* **Exercise description**: Before you return the entries below, strip out the pictures and keep all else exact.
===== Record extracts =====
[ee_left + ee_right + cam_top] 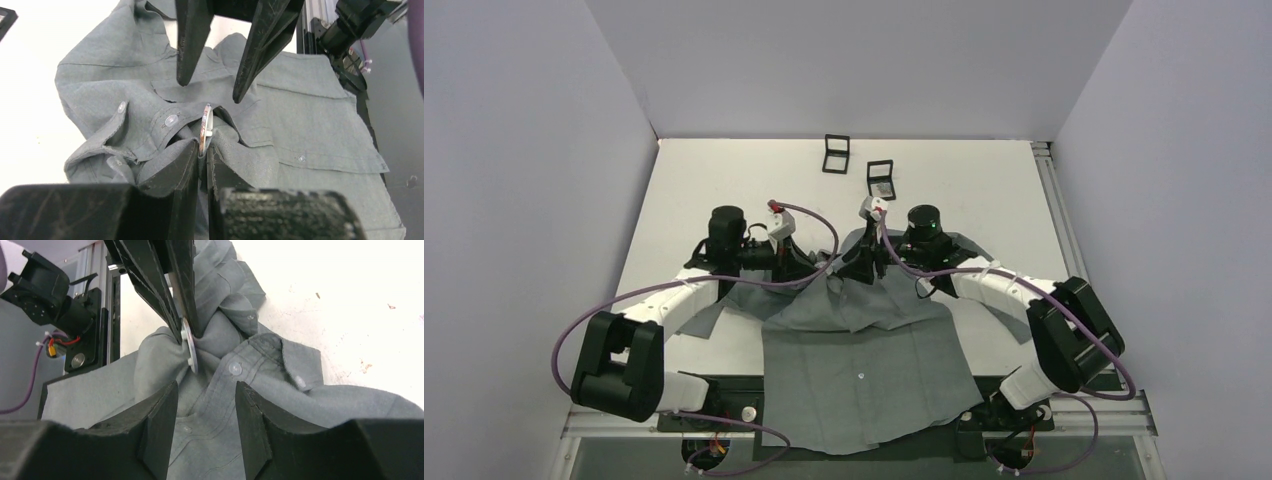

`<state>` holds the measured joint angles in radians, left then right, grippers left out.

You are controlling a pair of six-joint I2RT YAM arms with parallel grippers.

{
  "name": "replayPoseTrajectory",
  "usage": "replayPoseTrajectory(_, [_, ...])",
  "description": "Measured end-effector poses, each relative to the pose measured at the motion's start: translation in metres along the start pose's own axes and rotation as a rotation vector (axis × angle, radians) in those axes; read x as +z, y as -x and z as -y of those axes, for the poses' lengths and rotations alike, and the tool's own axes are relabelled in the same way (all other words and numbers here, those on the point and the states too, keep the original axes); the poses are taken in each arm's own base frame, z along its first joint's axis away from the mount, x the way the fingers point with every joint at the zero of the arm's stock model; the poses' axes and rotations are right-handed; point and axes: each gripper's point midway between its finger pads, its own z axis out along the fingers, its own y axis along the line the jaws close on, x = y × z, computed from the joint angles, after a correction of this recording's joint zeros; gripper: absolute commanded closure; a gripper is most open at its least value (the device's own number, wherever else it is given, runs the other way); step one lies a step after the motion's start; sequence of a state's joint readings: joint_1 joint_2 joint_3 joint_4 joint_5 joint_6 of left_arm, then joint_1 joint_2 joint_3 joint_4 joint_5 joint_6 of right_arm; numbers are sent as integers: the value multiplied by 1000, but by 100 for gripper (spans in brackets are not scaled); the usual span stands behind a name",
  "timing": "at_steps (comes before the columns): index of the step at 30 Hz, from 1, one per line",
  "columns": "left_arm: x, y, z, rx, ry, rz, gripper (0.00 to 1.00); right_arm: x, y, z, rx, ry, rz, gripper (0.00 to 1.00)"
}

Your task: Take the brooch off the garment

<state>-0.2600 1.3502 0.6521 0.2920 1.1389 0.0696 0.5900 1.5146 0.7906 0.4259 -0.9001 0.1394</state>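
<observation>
Edgewise, the brooch (205, 131) sits pinched in the left hand (202, 152), against the garment (310, 110).

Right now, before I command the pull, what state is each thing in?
Left end effector: shut on the brooch.
Right end effector: open, holding nothing, poised over the bunched fabric.
Brooch: pinched edge-on, fabric gathered around it, not yet free.
Grey shirt: collar end bunched and lifted, lower half flat.
Black boxes: both look open, lids raised.
</observation>
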Motion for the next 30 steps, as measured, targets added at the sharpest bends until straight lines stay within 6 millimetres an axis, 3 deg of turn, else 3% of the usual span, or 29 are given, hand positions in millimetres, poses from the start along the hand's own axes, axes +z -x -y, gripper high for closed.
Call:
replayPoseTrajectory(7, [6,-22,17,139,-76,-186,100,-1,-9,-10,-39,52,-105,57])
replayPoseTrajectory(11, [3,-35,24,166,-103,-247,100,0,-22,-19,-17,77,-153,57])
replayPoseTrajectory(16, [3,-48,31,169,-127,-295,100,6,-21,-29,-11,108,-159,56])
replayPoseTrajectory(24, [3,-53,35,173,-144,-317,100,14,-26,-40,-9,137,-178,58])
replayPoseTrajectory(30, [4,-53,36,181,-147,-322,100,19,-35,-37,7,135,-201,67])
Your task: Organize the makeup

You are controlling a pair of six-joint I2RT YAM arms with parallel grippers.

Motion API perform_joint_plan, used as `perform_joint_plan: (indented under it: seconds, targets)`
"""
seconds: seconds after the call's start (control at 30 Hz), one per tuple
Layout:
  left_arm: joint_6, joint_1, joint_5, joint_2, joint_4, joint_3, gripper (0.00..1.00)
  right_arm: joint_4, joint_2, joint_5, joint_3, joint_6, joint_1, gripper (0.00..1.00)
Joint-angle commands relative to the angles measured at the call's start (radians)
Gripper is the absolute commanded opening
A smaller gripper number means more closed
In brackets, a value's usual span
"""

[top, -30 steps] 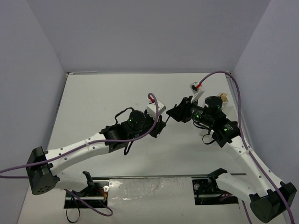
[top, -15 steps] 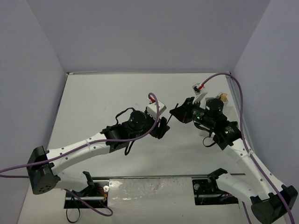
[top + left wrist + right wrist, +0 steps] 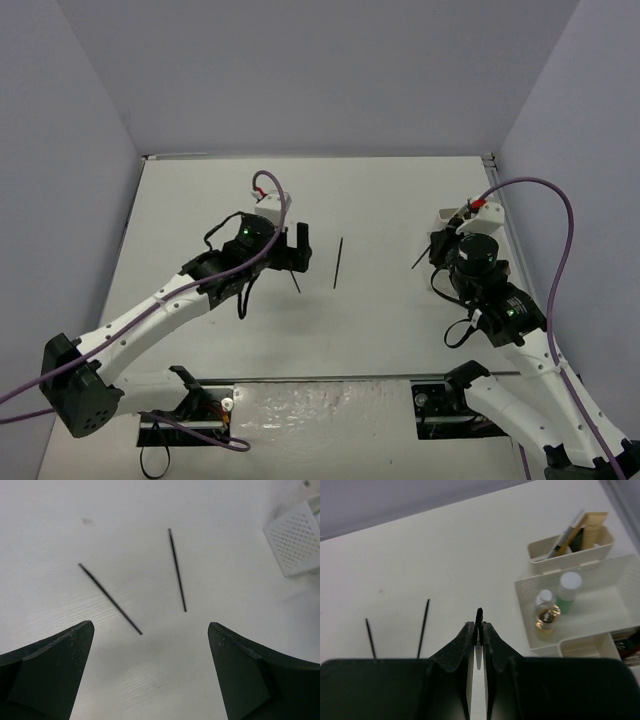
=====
* **Your response**:
[ee_left + ee_right + cam_top] 

`<state>` holds the measured joint angles in radians, left then right, grippers left out.

You are controlling a pair of six-joint I2RT YAM arms with parallel grippers.

{
  "name": "replayPoseTrajectory",
  "usage": "replayPoseTrajectory(_, [_, ...])",
  "description": "Measured end-effector poses, each relative to the pose measured at the motion's start: translation in metres along the start pose's own axes and rotation as a rotation vector (axis × angle, radians) in those axes; read x as +z, y as -x and z as -y of those axes, for the poses' lengths and rotations alike, and the tool's own axes are relabelled in the same way (all other words and numbers here, those on the point and the states too, keep the original axes); the poses are taken in each arm's own base frame, z along its first joint's axis away from the mount, x the way the fingers point with every joint at the zero of the arm's stock model; the poses' axes and rotations are right-handed; point and axes: each gripper's point midway between its finger pads, its own z axis out along the fingers, its own y axis along the line the jaws close on, x = y × z, computed from the joint angles, after a correction of this recording's joint zeros; gripper: absolute commanded closure; a gripper is most open at its least value (the device's own number, wherever else it is given, runs the other way); step one lies a step after the motion's start; sequence of a state's joint readings: joint_1 joint_2 joint_3 joint_4 joint_5 joint_6 of left_arm, then joint_1 joint_2 joint_3 joint_4 joint_5 joint_6 of right_arm; numbers are sent as integers: the value multiplied by 1000, but by 100 for gripper (spans in brackets are not scaled); the usual span stands behind a name",
  "timing": "at_steps (comes before the columns): index of the step at 30 Hz, from 1, one per line",
  "columns": "left_arm: x, y, z, rx, ry, rz, gripper (0.00 to 1.00); right_arm: x, y, z, rx, ry, rz, gripper (0.00 to 1.00)"
}

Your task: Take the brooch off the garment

<state>-0.2600 1.3502 0.6521 0.2920 1.1389 0.0696 0.5900 1.5146 0.7906 0.4259 -0.9001 0.1394</state>
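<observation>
Edgewise, the brooch (205, 131) sits pinched in the left hand (202, 152), against the garment (310, 110).

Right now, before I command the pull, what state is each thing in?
Left end effector: shut on the brooch.
Right end effector: open, holding nothing, poised over the bunched fabric.
Brooch: pinched edge-on, fabric gathered around it, not yet free.
Grey shirt: collar end bunched and lifted, lower half flat.
Black boxes: both look open, lids raised.
</observation>
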Motion for the next 30 steps, as measured, targets added at the sharpest bends until straight lines stay within 6 millimetres an axis, 3 deg of turn, else 3% of the usual span, or 29 are given, hand positions in millimetres, poses from the start along the hand's own axes, axes +z -x -y, gripper high for closed.
Call:
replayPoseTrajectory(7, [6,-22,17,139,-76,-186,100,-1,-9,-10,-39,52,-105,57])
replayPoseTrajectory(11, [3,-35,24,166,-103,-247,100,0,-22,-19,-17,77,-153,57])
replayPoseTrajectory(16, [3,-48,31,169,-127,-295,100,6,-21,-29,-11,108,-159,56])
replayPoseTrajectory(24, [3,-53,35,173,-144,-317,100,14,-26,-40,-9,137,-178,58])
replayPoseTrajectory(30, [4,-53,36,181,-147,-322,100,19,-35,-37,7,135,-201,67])
Your task: Organize the makeup

You are controlling a pair of six-joint I2RT YAM arms with parallel grippers.

Motion API perform_joint_plan, used as `perform_joint_plan: (indented under it: seconds, targets)`
"""
seconds: seconds after the call's start (control at 30 Hz), one per tuple
Layout:
  left_arm: joint_6, joint_1, joint_5, joint_2, joint_4, joint_3, gripper (0.00..1.00)
  right_arm: joint_4, joint_2, joint_5, joint_3, joint_6, joint_1, gripper (0.00..1.00)
Joint-angle commands relative to the angles measured at the call's start (radians)
Gripper is the absolute commanded opening
A smaller gripper number means more closed
In brackets, a value's usual span
"""

[top, -30 steps] 
[top, -15 steps] 
[top + left wrist + right wrist, +0 steps] 

The exercise has been carried out in full.